Uno de los mayores aciertos de todo el asunto está en que hay una leve capa de humor que hace que las aventuras y desventuras de los protagonistas parezcan que no son demasiado serias, entre otras cosas, porque hay un enigma con piernas de vértigo bajo la piel irresistible de Sophia Loren, con un personaje que, en sí misma, es una charada, una broma continua, un delicado roce de erotismo para un ratón de biblioteca interesado tan sólo en la sensualidad que desprenden las hojas de papel de un tratado sobre criptografía.

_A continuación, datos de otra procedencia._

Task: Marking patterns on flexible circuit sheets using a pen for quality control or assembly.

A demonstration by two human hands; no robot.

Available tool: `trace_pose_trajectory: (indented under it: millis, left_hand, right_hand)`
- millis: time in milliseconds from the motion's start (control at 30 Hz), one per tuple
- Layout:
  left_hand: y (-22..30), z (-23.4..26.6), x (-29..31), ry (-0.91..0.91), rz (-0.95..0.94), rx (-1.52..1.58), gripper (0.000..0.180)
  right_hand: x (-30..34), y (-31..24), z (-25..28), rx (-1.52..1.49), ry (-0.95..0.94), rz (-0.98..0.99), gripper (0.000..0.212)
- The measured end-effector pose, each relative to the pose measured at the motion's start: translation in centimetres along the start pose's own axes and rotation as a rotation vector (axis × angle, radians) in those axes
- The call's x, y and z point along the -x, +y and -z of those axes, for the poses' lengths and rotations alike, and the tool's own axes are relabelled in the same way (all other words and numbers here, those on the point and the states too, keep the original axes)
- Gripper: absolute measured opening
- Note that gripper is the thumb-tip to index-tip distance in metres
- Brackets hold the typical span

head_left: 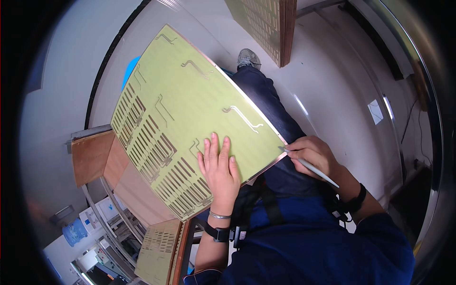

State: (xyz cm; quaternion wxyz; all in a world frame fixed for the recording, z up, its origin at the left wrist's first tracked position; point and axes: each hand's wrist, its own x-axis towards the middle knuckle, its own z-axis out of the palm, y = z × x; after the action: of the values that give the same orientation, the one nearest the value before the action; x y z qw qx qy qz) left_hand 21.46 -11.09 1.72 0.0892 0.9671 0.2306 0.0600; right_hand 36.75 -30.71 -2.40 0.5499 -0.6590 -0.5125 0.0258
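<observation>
Pale floor (332,85), green board (183,102) beneath left hand (219,173), beside right hand (317,154)

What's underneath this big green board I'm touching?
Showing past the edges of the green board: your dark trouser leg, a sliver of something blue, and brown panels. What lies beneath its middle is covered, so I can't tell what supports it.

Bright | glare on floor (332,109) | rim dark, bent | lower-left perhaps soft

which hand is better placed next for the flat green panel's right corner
Probably the right hand, holding a slim grey tool at that corner; the left hand rests farther along the panel.
</observation>
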Motion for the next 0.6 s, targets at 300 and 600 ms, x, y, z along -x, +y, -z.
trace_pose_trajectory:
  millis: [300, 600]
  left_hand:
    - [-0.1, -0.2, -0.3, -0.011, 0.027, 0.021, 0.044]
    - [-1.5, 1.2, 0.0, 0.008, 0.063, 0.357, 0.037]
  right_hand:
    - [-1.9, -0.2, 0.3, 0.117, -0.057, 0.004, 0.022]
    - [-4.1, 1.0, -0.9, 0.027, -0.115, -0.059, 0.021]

Mención aparte merece tanto el vestuario lucido por la Loren diseñado por Christian Dior, como la música del genial Henry Mancini, que pone color y ambiente a las raras formas que siempre aparecen en los misterios del Oriente Medio, por otra parte, indescifrables aunque apasionantes. Así que es el momento de dejar que la belleza de una gran actriz invada el salón y que la caballerosidad de un hombre adusto e inteligente sirva de introducción a un acertijo que, con sus defectos incluidos, resulta delicioso. Estoy seguro de que, al final, se preguntarán por qué los caballeros las prefieren rubias y hasta qué punto es mejor un zarrapastroso antes que un señor que tiene cerebro, clase y educación. Se sentirán como si fueran montados en una seductora serpentina que les arrastra por el aire con levedad pero también con la sorpresa como guía. Es para mirar, divertirse y olvidarse de todo.